Search the entries below for the word "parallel" and copy every line where it appears.

(Extracted information begins)

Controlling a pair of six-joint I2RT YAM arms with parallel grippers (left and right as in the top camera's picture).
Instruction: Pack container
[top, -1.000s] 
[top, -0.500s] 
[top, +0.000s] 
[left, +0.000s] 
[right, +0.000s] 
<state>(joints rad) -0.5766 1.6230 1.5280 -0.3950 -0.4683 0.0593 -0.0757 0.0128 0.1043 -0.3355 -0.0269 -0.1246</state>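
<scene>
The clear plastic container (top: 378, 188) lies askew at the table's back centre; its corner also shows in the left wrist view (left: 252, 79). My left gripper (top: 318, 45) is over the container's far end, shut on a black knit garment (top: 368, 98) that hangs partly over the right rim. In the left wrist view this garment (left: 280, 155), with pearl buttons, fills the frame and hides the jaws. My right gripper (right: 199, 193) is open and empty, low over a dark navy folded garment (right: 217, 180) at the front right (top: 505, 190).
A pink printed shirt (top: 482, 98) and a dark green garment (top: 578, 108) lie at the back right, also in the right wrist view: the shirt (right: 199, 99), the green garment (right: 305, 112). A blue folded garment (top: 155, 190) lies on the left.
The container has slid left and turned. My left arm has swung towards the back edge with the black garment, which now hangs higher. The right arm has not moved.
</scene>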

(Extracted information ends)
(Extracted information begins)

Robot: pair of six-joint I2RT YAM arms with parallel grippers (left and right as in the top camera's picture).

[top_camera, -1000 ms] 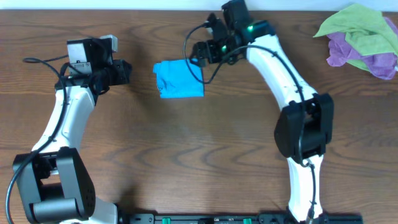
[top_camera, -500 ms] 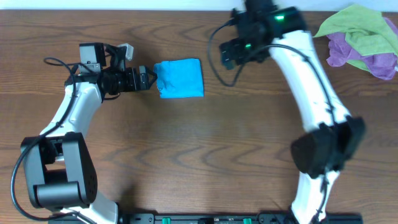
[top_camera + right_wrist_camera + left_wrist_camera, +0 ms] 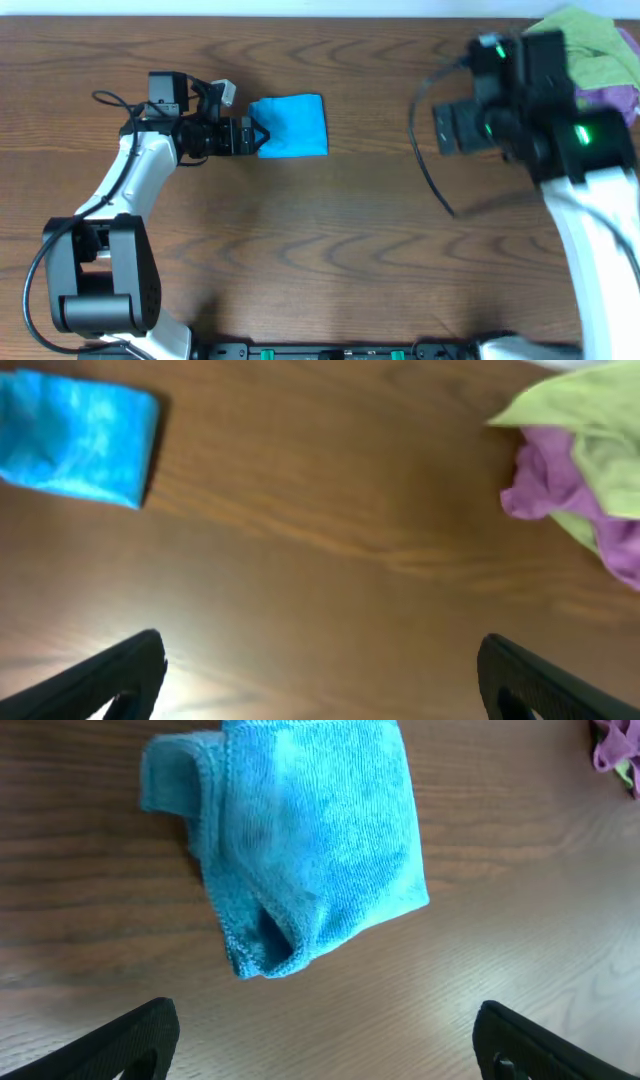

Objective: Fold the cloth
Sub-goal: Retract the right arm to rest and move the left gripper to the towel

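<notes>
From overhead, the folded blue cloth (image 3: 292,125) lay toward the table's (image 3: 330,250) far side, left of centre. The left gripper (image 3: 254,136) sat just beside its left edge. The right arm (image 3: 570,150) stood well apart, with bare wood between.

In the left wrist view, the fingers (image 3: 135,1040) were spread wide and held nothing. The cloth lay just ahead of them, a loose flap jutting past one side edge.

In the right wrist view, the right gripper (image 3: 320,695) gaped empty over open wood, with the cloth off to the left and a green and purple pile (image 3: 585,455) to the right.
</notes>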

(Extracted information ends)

* [Answer box]:
Controlling a pair of six-joint I2RT YAM arms with parallel grippers (left and right as in the top camera's picture).
Robot: pair of six-joint I2RT YAM arms with parallel grippers (left and right as in the top camera's picture).

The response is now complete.